J’irai dormir dans les plantations de café

Les méandres du Sahara Occidental affichés comme posters dans le bureau, c’était pourtant un très bon café ; et alors que j’écrivais et que la pluie ne tombait pas comme si je voulais un jour de pluie diluvienne, le café arpentait de haut en bas les icebergs et les banquises par ma plante des pieds… et je fumais toujours religieusement mes Craven A sans me soucier des anciens d’Algérie qui empiétaient sur le bureau.
Le café éveillait en moi des émissions style j’irai dormir chez vous en bâtissant d’un œil distrait des fortifications matricielles sur l’échiquier. Dans la vase à plasma, ce café avait placé la famille au complet dans mon bureau où je m’étais isolé pour écrire en mettant échec et mat et en volant la vedette aux rois des vikings. Avec le café pour plonger dans sa noirceur et des années lumières pour guérir !
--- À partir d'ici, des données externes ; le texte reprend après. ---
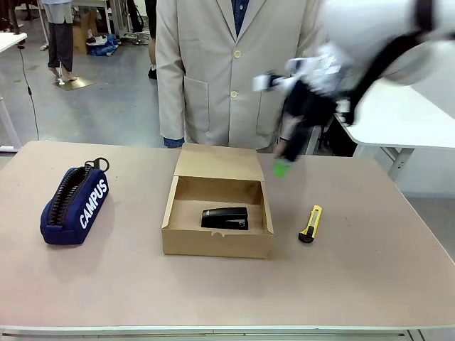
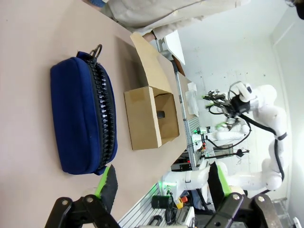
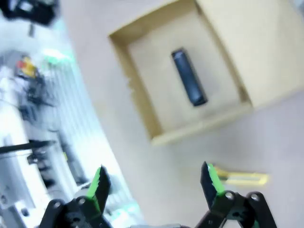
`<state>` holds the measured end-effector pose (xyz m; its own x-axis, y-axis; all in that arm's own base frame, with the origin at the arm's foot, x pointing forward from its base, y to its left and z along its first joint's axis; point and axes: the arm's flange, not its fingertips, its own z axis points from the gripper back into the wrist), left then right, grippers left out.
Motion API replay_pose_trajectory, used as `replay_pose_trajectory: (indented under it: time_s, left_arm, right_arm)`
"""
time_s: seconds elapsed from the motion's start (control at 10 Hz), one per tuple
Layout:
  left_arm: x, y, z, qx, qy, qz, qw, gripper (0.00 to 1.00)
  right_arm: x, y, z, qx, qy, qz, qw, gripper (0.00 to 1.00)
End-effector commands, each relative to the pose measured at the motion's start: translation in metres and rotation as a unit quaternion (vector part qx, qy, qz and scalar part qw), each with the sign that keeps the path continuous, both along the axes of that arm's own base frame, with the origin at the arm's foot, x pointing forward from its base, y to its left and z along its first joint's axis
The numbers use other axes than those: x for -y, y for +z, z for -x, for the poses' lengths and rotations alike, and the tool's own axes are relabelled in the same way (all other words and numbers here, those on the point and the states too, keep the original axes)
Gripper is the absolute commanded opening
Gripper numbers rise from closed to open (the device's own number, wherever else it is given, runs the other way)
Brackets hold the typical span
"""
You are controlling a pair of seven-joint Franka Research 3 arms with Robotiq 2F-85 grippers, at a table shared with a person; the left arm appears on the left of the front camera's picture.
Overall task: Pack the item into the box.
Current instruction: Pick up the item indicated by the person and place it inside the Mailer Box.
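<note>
**Item lying in the open box, both grippers released and empty**

At the bottom edge of the left wrist view we see the left gripper [image 2: 162, 173] with its jaws spread wide and nothing between them. Beyond it are the navy pouch [image 2: 83, 116] and the box [image 2: 147, 116].

In the front view the pouch [image 1: 75, 206], printed "CAMPUS", lies at the left of the table [image 1: 213, 298], well apart from the box [image 1: 213, 245]. The box sits at the centre of the frame with its flap lid folded back toward the person in a beige coat [image 1: 213, 71] at the far edge.

The item [image 1: 225, 218] lies flat on the floor of the box, toward the near wall, and neither gripper touches it. To the right of the box, near it but not touching, the yellow-and-black utility knife [image 1: 310, 224] rests on the table.

At the upper right of the front view the right arm is blurred, above the table beyond the box's far right corner.

In the right wrist view we see the right gripper [image 3: 153, 172] with its jaws apart and empty. The item [image 3: 189, 78] shows inside the box [image 3: 142, 109], and the knife [image 3: 242, 178] is at the lower right.
</note>
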<state>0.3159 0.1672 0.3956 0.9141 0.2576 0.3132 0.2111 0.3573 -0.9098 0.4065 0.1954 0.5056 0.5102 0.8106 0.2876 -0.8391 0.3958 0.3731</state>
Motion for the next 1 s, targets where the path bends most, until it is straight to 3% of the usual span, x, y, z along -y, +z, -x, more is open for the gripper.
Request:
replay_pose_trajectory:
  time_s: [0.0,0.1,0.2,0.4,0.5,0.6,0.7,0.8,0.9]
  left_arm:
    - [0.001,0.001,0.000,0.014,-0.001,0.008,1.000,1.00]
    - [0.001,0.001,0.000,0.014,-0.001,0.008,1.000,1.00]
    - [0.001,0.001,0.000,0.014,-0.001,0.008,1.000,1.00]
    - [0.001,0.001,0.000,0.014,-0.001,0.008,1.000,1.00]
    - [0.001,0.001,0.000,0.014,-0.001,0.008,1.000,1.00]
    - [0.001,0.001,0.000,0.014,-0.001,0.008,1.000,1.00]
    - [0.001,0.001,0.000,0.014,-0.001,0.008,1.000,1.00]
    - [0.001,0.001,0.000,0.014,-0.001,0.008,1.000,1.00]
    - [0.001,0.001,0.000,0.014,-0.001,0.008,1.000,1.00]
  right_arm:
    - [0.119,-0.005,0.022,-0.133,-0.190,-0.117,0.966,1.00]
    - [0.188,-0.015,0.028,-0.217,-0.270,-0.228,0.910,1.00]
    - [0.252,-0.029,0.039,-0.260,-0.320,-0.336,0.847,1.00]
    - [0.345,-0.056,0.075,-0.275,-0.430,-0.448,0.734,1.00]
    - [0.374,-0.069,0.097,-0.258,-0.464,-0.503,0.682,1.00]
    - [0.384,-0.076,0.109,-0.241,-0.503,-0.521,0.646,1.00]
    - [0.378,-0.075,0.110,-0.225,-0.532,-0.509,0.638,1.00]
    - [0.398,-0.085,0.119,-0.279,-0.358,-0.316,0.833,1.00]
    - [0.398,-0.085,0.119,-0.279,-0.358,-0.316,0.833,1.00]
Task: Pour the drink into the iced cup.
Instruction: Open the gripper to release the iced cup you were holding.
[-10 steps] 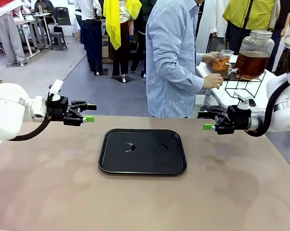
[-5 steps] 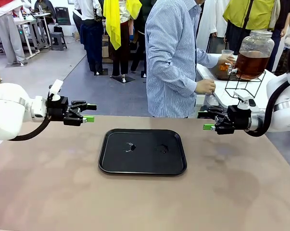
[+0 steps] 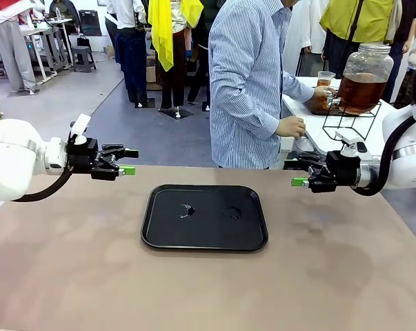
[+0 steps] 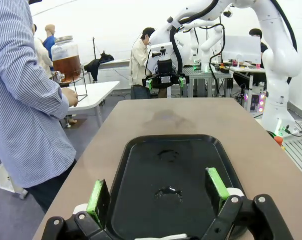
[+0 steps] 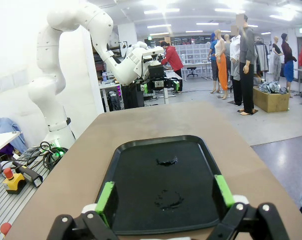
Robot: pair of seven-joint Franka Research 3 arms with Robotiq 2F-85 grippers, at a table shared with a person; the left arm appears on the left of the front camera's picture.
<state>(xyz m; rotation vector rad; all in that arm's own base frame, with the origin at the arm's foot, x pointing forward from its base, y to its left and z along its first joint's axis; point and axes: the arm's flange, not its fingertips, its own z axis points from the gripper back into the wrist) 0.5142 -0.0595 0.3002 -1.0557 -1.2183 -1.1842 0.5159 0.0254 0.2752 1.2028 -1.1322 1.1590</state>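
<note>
The drink (image 3: 361, 91) is amber liquid in a big glass dispenser jar (image 3: 368, 62) on a side table beyond the far right corner. A person in a striped shirt (image 3: 245, 83) holds a clear cup (image 3: 325, 78) with some amber liquid at the jar's tap. The iced cup is out of view. My left gripper (image 3: 128, 161) hovers open left of a black tray (image 3: 208, 234). My right gripper (image 3: 295, 173) hovers open right of it. Both wrist views look along open green pads (image 4: 98, 195) (image 5: 224, 190) over the tray (image 4: 186, 165) (image 5: 140, 165).
The tray carries two small wet patches (image 3: 187, 210) and nothing else. The brown tabletop (image 3: 76, 269) lies bare around it. The white side table (image 3: 318, 134) with the jar's wire stand (image 3: 352, 124) sits past the far right edge. Other people stand farther back.
The person has moved the cup from in front of the body to the jar's tap and lowered the other hand. Both arms have stayed still.
</note>
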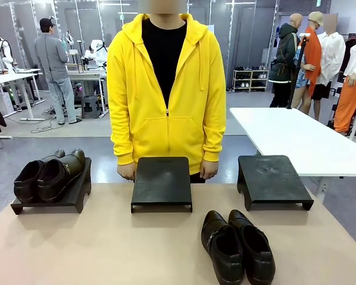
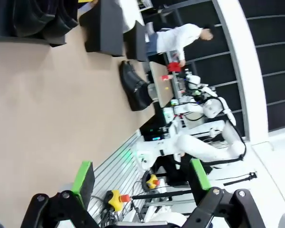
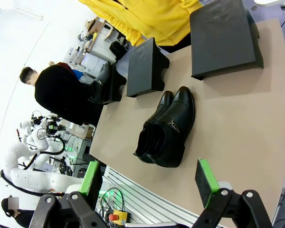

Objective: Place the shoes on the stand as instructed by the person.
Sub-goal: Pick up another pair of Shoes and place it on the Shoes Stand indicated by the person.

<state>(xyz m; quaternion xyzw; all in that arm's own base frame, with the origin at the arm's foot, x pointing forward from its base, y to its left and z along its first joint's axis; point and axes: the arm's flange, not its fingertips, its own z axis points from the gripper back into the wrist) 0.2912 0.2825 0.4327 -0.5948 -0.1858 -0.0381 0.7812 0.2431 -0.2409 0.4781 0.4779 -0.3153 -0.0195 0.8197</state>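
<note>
One pair of glossy black shoes [image 1: 50, 172] sits on the left black stand [image 1: 77, 193]. The buckled pair [image 1: 237, 246] stands on the tan table near its front edge, right of centre, toes towards the robot's side. Nothing rests on the middle stand [image 1: 162, 181] or the right stand [image 1: 272, 178]. The person [image 1: 166, 89] in the yellow hoodie stands behind the middle stand with a hand [image 1: 126, 171] at each far corner. My right gripper [image 3: 148, 183] is open above the table's near edge, the buckled pair [image 3: 168, 128] ahead of it. My left gripper [image 2: 141, 183] is open, far from the buckled pair [image 2: 135, 88].
The tan table [image 1: 107, 249] has bare room at front left and between the stands. A white table [image 1: 296, 139] stands behind at the right. Other people are farther back in the room.
</note>
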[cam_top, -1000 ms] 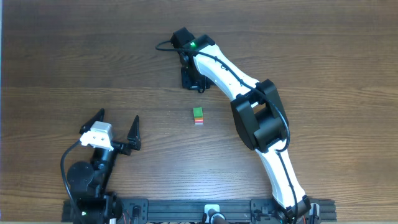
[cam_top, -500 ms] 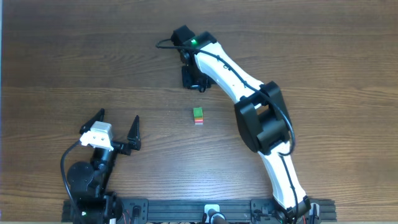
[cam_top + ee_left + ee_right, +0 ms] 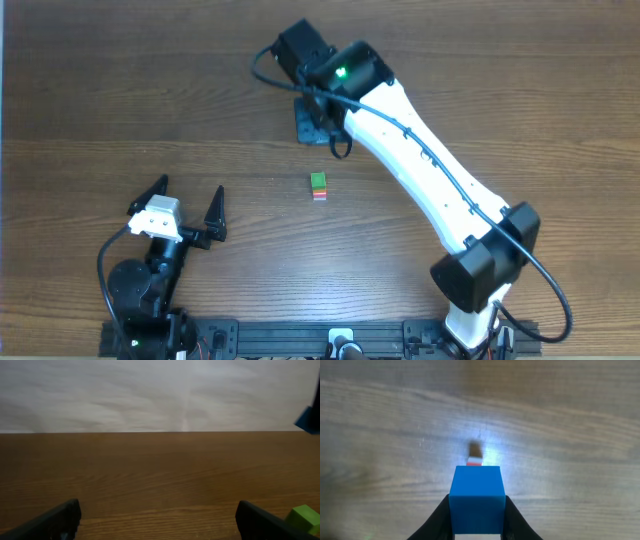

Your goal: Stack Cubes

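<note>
1. Nearest, beside the left arm's base at the near left, the left gripper (image 3: 190, 188) sits low over the table (image 3: 90, 80). Its jaws are spread wide with nothing between them, and it is well apart from the cubes.
2. Farther out, around the middle of the table, a green cube (image 3: 318, 180) sits squarely on a red cube (image 3: 320, 197). That two-high stack looks settled, so the first part of the job appears done.
3. Farthest, the right arm stretches from the near right to the far middle. The right gripper (image 3: 477, 506) is lifted, its jaws pinching a blue cube (image 3: 476, 494) by two opposite sides. Its wrist view shows a small shape with a red edge on the wood far beneath. It is probably the stack, though too small to be sure.
4. What seems left is to lower the blue cube squarely onto the green one and let go. A nudge on the way down could topple the small tower.
</note>
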Action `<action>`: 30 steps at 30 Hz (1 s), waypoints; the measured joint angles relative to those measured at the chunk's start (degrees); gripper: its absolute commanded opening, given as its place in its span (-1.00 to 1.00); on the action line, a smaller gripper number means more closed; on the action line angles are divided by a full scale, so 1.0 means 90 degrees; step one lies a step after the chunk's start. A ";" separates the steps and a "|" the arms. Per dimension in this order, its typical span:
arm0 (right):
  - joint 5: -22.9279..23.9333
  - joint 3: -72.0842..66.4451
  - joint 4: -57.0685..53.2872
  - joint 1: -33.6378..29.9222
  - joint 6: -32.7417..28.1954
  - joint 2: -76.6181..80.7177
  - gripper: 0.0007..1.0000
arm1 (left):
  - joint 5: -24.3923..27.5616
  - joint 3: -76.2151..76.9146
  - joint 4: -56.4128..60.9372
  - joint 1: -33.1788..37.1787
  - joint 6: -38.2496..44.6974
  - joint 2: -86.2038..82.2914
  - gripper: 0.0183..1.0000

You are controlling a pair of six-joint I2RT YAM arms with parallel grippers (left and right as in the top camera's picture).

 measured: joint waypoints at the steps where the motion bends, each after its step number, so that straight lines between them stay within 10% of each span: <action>1: 0.0010 -0.0155 0.0000 0.0066 0.0068 -0.0070 -0.73 | 0.0000 0.0000 0.0000 0.0000 0.0000 0.0000 1.00; 30: -0.0420 -0.2183 0.1115 0.0561 0.0692 -0.0182 -0.75 | 0.0000 0.0000 0.0000 0.0000 0.0000 0.0000 0.99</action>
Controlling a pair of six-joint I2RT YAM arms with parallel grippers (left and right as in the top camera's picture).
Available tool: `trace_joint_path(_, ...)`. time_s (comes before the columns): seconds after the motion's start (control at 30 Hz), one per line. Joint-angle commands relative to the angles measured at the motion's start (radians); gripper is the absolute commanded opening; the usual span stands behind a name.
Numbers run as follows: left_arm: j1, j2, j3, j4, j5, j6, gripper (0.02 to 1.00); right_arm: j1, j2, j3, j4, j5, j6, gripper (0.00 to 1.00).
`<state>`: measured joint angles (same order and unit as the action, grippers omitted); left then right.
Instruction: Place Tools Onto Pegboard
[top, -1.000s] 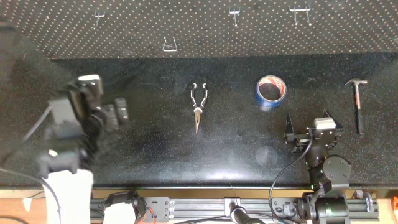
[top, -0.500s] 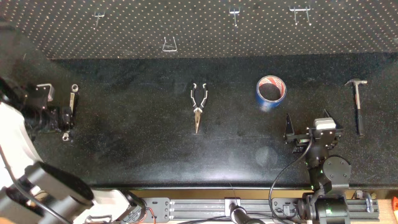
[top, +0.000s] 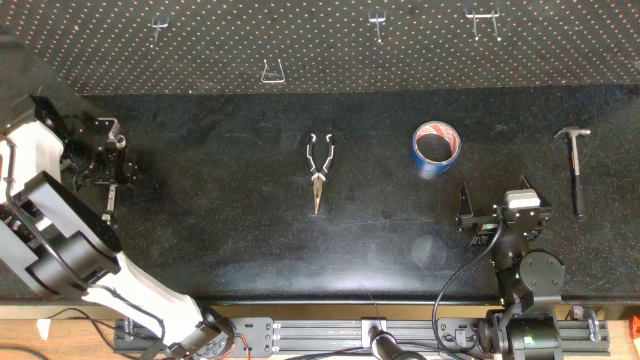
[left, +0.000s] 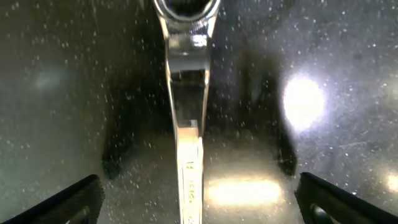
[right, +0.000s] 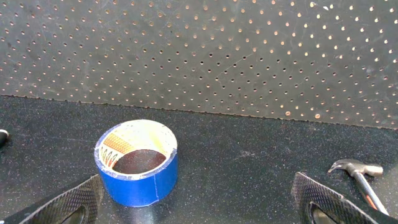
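**Top view.** Shows the left gripper (top: 108, 165) at the far left of the black worktop (top: 250, 230), directly above the wrench (top: 108, 202). One end of the wrench protrudes from beneath it toward the arm bases. Puts the wrench's long axis roughly front to back, pointing at the pegboard (top: 320, 40). Places the needle-nose pliers (top: 319, 172), the blue tape roll (top: 436, 147) and the hammer (top: 575, 170) progressively farther right, all flat on the worktop and none on the hooks (top: 376, 20). Shows the right gripper (top: 493, 205) near its own base, close to the tape roll and hammer and well apart from the wrench.

**Left wrist view.** Shows the wrench (left: 186, 124) running straight up the middle of the left gripper (left: 199, 193), ring end farthest from the wrist. Shows the fingers (left: 68, 199) spread wide, one on each side of the shank and touching neither side. Sets the shank square across the closing direction. Calls, by this judgement, for no turn of the wrist, only descent and closure on the shank.

**Right wrist view.** Shows the right gripper (right: 199, 199) spread wide with nothing between the fingers. Places the blue tape roll (right: 137, 163) ahead with its opening upward, the hammer (right: 357, 173) off to one side, and the pegboard (right: 199, 56) behind both.

**Assignment.** Favours the left arm for the wrench, being the nearer by far.
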<state>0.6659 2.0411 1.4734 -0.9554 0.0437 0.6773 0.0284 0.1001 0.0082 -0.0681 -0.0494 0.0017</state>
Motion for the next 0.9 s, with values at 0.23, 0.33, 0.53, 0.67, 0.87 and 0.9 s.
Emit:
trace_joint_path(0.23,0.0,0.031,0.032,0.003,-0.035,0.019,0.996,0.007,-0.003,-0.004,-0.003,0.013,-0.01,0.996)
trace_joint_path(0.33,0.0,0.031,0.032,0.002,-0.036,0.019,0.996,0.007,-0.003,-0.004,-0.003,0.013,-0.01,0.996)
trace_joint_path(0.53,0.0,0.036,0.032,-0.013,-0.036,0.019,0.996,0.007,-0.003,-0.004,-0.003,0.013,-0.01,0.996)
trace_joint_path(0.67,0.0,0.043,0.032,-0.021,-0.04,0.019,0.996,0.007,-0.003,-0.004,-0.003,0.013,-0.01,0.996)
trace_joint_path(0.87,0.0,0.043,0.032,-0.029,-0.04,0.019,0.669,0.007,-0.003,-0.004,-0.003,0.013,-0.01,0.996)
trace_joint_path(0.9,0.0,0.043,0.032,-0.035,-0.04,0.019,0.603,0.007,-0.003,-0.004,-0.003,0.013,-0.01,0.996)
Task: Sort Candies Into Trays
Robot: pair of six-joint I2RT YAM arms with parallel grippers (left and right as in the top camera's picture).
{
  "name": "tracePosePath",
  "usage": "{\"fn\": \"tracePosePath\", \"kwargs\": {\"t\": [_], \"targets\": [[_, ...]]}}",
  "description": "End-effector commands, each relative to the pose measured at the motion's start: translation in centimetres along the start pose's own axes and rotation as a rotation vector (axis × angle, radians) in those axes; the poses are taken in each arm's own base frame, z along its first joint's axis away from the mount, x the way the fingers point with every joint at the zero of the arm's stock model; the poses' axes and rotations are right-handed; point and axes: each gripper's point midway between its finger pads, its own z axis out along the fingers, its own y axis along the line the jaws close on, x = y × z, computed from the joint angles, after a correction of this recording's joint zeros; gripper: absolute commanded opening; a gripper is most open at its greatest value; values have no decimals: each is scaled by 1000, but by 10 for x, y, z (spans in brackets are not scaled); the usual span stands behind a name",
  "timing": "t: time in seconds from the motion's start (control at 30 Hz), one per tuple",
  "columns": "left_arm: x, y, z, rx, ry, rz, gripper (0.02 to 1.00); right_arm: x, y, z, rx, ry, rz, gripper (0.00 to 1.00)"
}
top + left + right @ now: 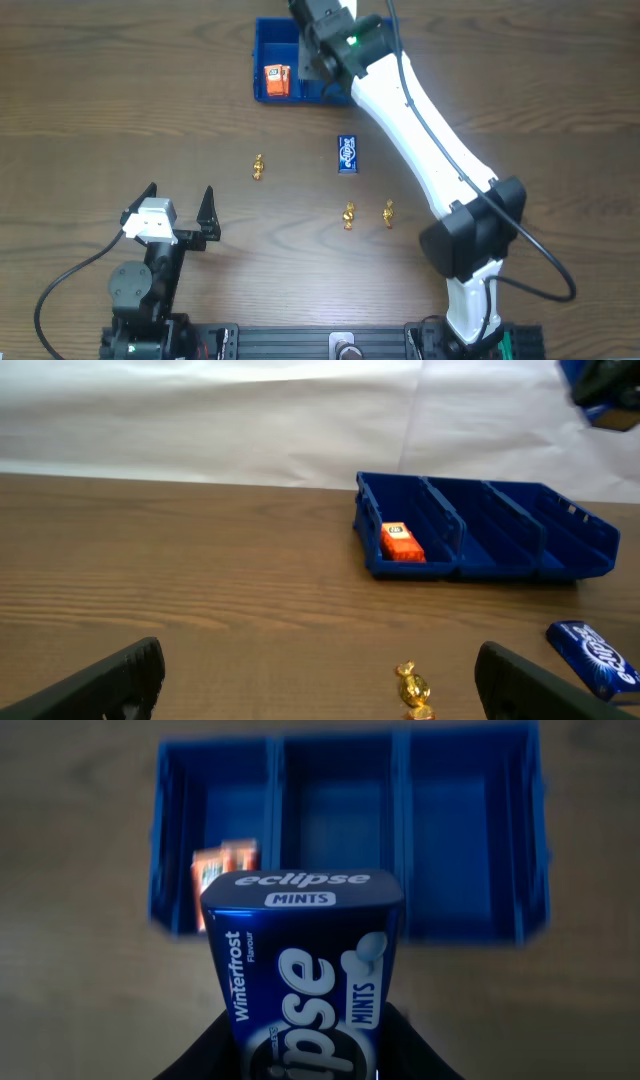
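Upper centre of top view: right gripper [303, 1055] over blue tray [272, 40], fingers pinching an upright blue mint tin [305, 960]. Compartment beneath it unclear. Orange candy [276, 80] in tray's left compartment. Lower left: left gripper [180, 195] close to its base, fingers spread wide. Mid-frame on wooden table [120, 100]: second mint pack [346, 153] lying flat, just below tray. Gold candy [259, 166] left of that pack, well apart. Second gold candy [349, 215] and third gold candy [388, 212] side by side below the pack.

Dark wood table [100, 100], white backdrop [200, 410], perhaps paper
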Motion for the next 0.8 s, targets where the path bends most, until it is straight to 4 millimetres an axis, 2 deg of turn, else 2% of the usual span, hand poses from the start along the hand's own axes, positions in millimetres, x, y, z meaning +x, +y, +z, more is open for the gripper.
{"fn": "tracePosePath", "kwargs": {"t": [0.03, 0.1, 0.2, 0.43, 0.47, 0.5, 0.53, 0.6, 0.7, 0.77, 0.8], "targets": [[16, 0, 1, 10, 47, -1, 998, -6, -7, 71, 39, -11, -36, 176], [16, 0, 1, 9, 48, -1, 998, 0, -7, 97, 47, -1, -32, 187], [16, 0, 1, 10, 47, -1, 998, 9, -7, 117, 60, 21, -37, 198], [16, 0, 1, 10, 47, -1, 998, 7, -16, 117, 92, 17, -4, 211], [16, 0, 1, 9, 48, -1, 998, 7, -16, 117, 92, 16, -4, 240], [16, 0, 1, 9, 48, -1, 998, 7, -16, 117, 92, 16, -4, 380], [16, 0, 1, 9, 48, -1, 998, 6, -16, 117, 90, 14, -4, 568], [16, 0, 1, 9, 48, -1, 998, 5, -16, 117, 88, 10, -2, 796], [16, 0, 1, 10, 47, -1, 998, 1, -18, 110, 86, 3, 3, 893], [16, 0, 1, 9, 48, -1, 996, -12, -19, 77, 73, -24, 6, 915], [16, 0, 1, 10, 47, -1, 998, -20, -17, 46, 56, -50, 5, 915]]}}
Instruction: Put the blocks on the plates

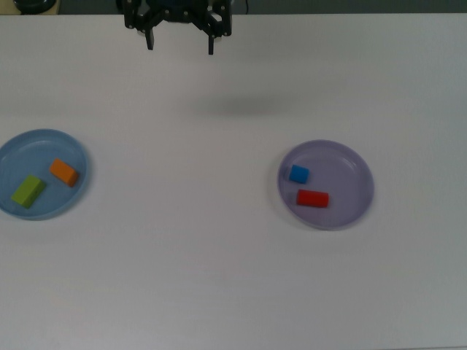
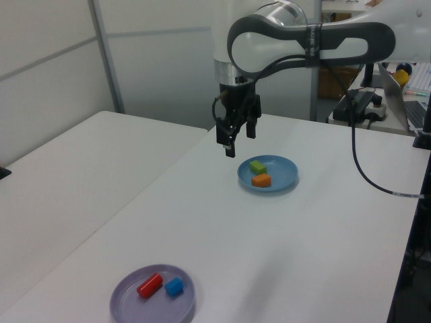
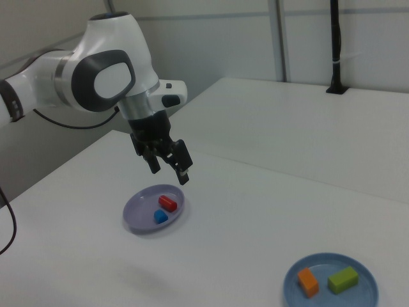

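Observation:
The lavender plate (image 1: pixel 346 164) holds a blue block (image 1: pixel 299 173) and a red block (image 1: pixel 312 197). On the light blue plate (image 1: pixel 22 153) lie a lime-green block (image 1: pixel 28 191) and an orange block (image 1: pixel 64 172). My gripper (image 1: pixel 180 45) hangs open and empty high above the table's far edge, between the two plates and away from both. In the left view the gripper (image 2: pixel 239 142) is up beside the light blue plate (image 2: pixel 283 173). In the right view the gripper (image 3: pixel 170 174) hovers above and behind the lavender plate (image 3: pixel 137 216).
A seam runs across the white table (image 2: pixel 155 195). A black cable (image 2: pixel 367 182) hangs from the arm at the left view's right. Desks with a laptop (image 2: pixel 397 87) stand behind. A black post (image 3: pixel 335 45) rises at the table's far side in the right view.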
A chaque gorgée je marchais sur des pythons noirs, comme étonné de nourrir ces reptiles que je prenais pour des serpents. Rêveusement j’affichais toujours un sourire de cabale dans les bois et la piscine de pythons noirs déborda en se gavant d’hectowatt et de syndrome lumineux.
J’écrivais pour la zone.org avec l’idée de déverser des flots de pétales sur la tête des rois vikings pour leur baptême tropical. Pour paraître plus divin aussi.
Et de la divinité, il y en avait dans ce bureau transformé en drakkars viking.

C’était la mécanique des vents du sud qui m’avait poussé là, à décrire l’arôme du café pour Oscar Wilde et son odieux portrait. Il y avait aussi, immergé dans mon café, des planétariums chargés de larmes ou de lames de couteaux et de sabres.

Pour ouvrir les enveloppes je sabrais aussi le papier avec un coupe-papier ; un courrier qui exploita au maximum la faille et la faillite de la médecine aussi bien orientale que traditionnelle. Et il en avait aussi des arrières-goûts de Craven A ce papier que je fumai, le kif, ce mélange de tabac blond et de marijuana et il en avait aussi des arrières-goûts d’âmes grises ce café détonant que, nous le savons tous, Mistigri dans ce bureau détient la recette. Une recette pour faire planer le marais poitevin comme le savant remix de Smells Like Teen Spirit trouvé un jour de pleine lune dans les bas-fonds… et tout cela avait du chien.

Et du chien, ils en avaient les chiens tournant autour de nous quand nous eûmes enfin planté d’autres pousses de café ; ce café qui avait outrepassé son but, à boire jusqu’à l’overdose.